Telephone Ring Generator MK I
Do you own, collect or perhaps restore the older style of telephones which used a pair of gongs to annunciate an incoming call, AND long to hear the nostalgic peel of those bells ?
Presented here is a design for a "Telephone Ring Generator" which when connected to a suitable telephone will cause the bells to ring in the correct "cadence"- for what I might call the "British Post Office" type format. (in common use in many parts of the world)
From my research, the ringing sequence is such:
400mS ring, 200mS silence, 400mS ring followed by 2 second silence (3 second total - then cycle repeats) The ringing frequency of the bells is reckoned to be about 25Hz
The ringing sequence used in the USA is 4 secs ring, 8 secs silent, 30Hz ringing frequency, then cycle repeated. The design could in fact be "re-hashed" to deliver this format, a later update may follow.
From my own recollection of telephone exchanges c1960/70's the ringing (and also busy and disconnected ) signals were generated by micro switches actuated by sectored discs all rotating on the shaft of a constant speed motor !
Whilst there are designs and ideas on the internet that try to achieve the above; they range from feeding raw 110v mains AC into the phone (crude and dangerous!), oscillator into audio amplifier feeding the phone (may work but somewhat messy), to electronic devices using free running RC oscillators and a lot of associated components (high parts count) .
Often the need seems to be, in the Theatre where a telephone is required to ring during a stage performance.
The following design uses readily available components and utilizes the mains frequency as a reference for all needed frequencies and timings.
If we are to believe that AC mains frequency is held to very close tolerances then our ringing generator will also be very accurate !
Referring now to the schematic:
A plug pack or similar is used to obtain a low DC voltage (15v) to power the electronics - by conventional means; bridge rectifier, filter capacitor, 3 terminal regulator etc. Nothing new here.
Additionally low voltage AC from the transformer secondary is sampled through a diode to provide a unidirectional 50Hz signal which can be used as a "clock"

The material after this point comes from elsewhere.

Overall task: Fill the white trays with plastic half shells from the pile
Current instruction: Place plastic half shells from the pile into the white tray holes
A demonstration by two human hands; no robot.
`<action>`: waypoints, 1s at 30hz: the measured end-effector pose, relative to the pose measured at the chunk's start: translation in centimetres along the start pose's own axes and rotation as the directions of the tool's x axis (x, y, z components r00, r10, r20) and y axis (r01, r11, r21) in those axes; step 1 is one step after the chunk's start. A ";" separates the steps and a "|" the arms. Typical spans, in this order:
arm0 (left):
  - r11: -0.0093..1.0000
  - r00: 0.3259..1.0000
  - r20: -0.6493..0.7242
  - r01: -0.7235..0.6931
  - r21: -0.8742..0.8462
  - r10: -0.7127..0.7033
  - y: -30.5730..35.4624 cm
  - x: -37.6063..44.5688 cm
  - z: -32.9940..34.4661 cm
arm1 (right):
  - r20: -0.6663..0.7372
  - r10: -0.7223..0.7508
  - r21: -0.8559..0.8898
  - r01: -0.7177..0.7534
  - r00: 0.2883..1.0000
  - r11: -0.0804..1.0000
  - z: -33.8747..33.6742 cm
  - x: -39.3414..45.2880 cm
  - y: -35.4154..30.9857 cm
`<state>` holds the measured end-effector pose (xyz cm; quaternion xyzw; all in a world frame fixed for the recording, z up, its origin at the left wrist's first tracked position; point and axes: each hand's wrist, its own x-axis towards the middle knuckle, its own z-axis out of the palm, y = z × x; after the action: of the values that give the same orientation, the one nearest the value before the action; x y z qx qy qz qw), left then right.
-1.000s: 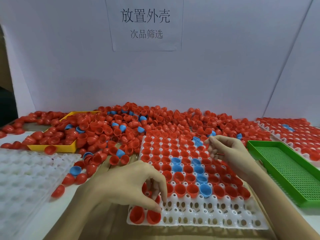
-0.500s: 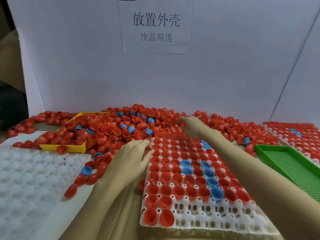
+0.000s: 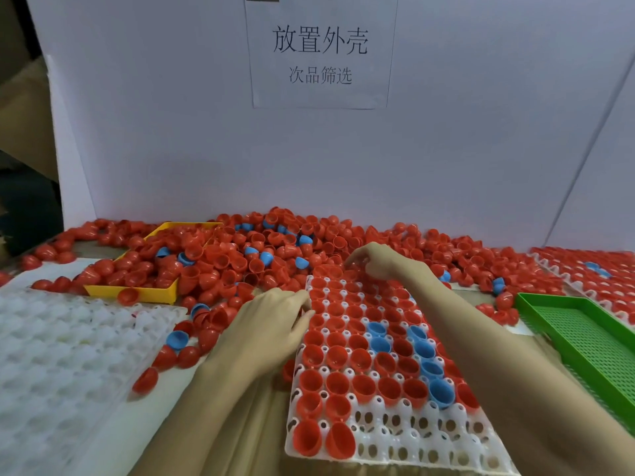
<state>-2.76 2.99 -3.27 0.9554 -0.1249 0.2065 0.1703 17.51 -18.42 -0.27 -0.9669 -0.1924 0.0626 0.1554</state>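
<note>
From the head view, my left hand (image 3: 271, 324) lies at the left edge of the white plastic tray with round holes (image 3: 395, 438). Its fingers (image 3: 299, 304) are nearly straight and touch the rim; I judge they steady the tray so it does not slide. My right hand (image 3: 374, 261) reaches to the far edge of the tray, where the pile of red and blue plastic half shells (image 3: 261, 255) begins. These fingers are curled down into the shells, but I cannot tell whether they already pinch one.

The tray is filled in most rows beyond my left fingers, mostly red with some blue shells (image 3: 424, 348). The rows nearest to me are mostly open, with only two red shells at the near left corner.

Left of my left hand lies a second white tray (image 3: 51, 355), with no shells in it. Beyond it a yellow plastic box (image 3: 137, 293) is half buried in the pile. Right of my right arm stands a green perforated basket (image 3: 584, 338), and past it another filled tray (image 3: 591, 276). Loose shells on the surface (image 3: 165, 386) lie beside my left wrist and could be knocked.
</note>
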 end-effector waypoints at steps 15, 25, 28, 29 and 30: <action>1.000 0.997 -0.073 0.013 -0.014 -0.014 -0.2 -0.2 -0.3 | -0.384 0.154 0.657 0.153 0.910 0.738 -1.8 -4.6 4.5; 1.000 0.999 -0.037 0.003 -0.003 -0.003 -0.4 0.0 -0.4 | -0.349 0.357 0.773 0.051 0.866 0.632 -1.5 -4.9 6.5; 1.000 0.999 -0.032 -0.003 0.011 0.004 -0.3 0.0 -0.4 | -0.357 0.346 0.721 0.020 0.868 0.693 -1.6 -4.7 7.0; 1.000 1.000 -0.031 -0.003 0.011 0.004 -0.3 0.0 -0.4 | -0.359 0.348 0.706 0.008 0.866 0.708 -1.6 -4.7 7.0; 1.000 1.000 -0.030 -0.002 0.010 0.002 -0.3 0.0 -0.5 | -0.366 0.351 0.698 0.005 0.862 0.716 -1.5 -4.6 7.0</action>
<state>-2.89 3.41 -2.96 0.9530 -0.1223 0.2215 0.1670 16.02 -26.84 -0.81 -0.8412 -0.0173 -0.0953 0.5320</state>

This positive going half-wave sinusoid is fed to a 4093 Schmitt trigger, its action being to produce a fast rise (and fall) square wave necessary to clock following logic IC's.
A clamping diode b/w the Schmitt input (pin 2) and the Vcc rail precludes the input from rising greater than one diode drop above Vcc, excess voltage being dropped across 1K resistor.
This cleaned-up 50Hz "clock" signal is now fed to a 7490 where divide by 2 gives 25Hz (for ringing frequency) and further divide by 5 give 5Hz or a 200mS interval suitable for producing the correct ring cadence.
The 200mS interval pulse train feeds a 4040 ripple counter which will advance its count for each falling edge of the incoming clock.
The sequential outputs of the 4040 are connected to the address lines of a 74150, being a 1 of 16 "multi-plexer" Each of 16 inputs is sequentially switched (in inverted form) thru to the output. The 16 inputs are hard wired to Vcc or Gnd as necessary to give the correct cadence (as stated above) for the ringing signal.
This "gating" signal is used to enable on and off the 25Hz ringing signal.
Gating is achieved in the 4093 NAND gate, its output then inverted directly feeds a VMOS FET gate which switches the unregulated 15v rail onto the transformer primary.
I preferred a VMOS FET over a bipolar transistor etc here because of their power handling capacity and very low "on" state resistance (milliohms) which allows most of the +15v DC rail be available to the transformer winding.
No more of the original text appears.